If there’s a chance you’ll increase your tax liability, is your 80s or any time during retirement a good time for it?

Then there’s the worry that you won’t live long enough to use the annuity.

If you die prematurely, you will likely lose your investment unless you set it up for payments over two lives (you and your spouse) or with beneficiary protection, paying your beneficiaries the premiums you paid into it.

Suppose you’re a senior without a retirement fund or who worries about not having enough money from your retirement funds and potential Social Security payments. In that case, an annuity could bridge the gap. It’s a gamble, too, though.

Annuities don’t work like life insurance.

If you die – your loved ones don’t get your annuity. But, if you have life insurance, including final expense insurance, which is great life insurance for seniors over 80, your beneficiaries receive the payout when you die.

Annuities can be a good investment if you’re set in all other aspects of your retirement planning and have extra money to invest. Otherwise, setting yourself up with a proper retirement fund, life insurance plan, and the emergency fund should be the priority.

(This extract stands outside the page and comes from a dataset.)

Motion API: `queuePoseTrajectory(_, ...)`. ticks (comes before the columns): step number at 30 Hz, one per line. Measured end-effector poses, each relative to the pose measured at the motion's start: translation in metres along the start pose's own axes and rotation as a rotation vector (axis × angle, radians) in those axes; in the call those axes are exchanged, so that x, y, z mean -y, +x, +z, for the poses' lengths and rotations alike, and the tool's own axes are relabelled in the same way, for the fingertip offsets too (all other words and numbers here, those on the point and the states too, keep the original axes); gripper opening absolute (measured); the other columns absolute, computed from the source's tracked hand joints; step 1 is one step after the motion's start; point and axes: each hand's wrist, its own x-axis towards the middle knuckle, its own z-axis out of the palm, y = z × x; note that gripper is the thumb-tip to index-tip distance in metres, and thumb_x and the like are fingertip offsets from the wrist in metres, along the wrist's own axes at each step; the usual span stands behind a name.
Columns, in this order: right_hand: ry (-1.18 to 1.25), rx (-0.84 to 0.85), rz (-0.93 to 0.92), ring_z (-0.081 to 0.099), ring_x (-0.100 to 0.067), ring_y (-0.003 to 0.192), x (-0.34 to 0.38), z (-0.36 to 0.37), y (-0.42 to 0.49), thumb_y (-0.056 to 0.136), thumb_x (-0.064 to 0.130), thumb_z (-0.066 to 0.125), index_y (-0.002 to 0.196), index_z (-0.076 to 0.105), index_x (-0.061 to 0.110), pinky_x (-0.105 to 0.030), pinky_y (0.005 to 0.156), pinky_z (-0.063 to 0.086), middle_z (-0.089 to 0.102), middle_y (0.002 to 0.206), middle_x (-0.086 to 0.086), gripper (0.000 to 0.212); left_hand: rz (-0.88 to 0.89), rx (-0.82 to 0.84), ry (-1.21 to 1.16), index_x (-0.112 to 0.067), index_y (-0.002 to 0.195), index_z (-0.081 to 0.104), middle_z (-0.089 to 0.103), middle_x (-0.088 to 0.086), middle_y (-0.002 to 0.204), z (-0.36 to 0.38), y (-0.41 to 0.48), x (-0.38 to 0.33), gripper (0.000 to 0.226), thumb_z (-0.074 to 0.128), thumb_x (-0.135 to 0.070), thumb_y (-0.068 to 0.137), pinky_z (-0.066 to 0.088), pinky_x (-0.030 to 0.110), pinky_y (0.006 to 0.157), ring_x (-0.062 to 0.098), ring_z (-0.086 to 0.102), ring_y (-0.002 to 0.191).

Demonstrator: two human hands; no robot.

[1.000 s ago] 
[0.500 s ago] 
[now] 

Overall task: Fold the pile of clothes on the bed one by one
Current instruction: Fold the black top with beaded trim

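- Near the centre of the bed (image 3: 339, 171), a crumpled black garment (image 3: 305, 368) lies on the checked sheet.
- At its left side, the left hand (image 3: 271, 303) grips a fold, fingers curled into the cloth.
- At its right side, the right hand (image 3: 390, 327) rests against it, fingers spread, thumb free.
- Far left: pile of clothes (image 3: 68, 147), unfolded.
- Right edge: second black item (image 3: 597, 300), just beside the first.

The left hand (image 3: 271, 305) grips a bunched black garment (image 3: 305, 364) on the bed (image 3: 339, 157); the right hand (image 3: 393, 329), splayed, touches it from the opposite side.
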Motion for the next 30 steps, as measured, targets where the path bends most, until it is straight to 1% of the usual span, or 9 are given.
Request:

Should an 80-year-old Buy an Annuity?

Ideally, an 80-year-old would have his/her retirement account set and wouldn’t have to worry about buying an annuity. Instead, he/she could focus the money on setting her loved ones up for his/her death. Buying life insurance is often a better investment than buying an annuity once you’re 80-years old or older.

But, if you don’t have retirement savings or your expenses are higher than you planned in retirement, an annuity (especially an immediate annuity) can provide payouts immediately, giving you more cash flow and easing your stress during your golden years.

Can you Lose your Money in an Annuity?

Fixed annuities don’t lose money. They have a fixed rate of return and don’t risk your principal.

But you might be wondering about variable annuities.

Variable annuities have higher payouts, typically because they are based on their underlying investment. But this means a higher risk of loss. There’s no guarantee a variable annuity will hold its value.

This means you could walk away with nothing after investing in an annuity, so yes, you could lose your money in an annuity.

Final Word

So, what’s the bottom line?

Should you invest in an annuity or stick your money in a retirement fund?

There’s no right or wrong answer. Instead, look at the big picture. Do you have retirement funds separate from Social Security? Do you have a reserve fund for those unexpected expenses?

If you don’t have either, an annuity for seniors may be a good option. It will fill in the gap and help you get through your senior years without too much stress.

If you’re set on retirement funds, and you have savings, you’re better off focusing on life insurance and setting up your beneficiaries for when you pass away. It’s not a pleasant thought, but it’s life, and the sooner you focus on protecting your loved ones, the more money they’ll have to handle your final expenses without financial stress.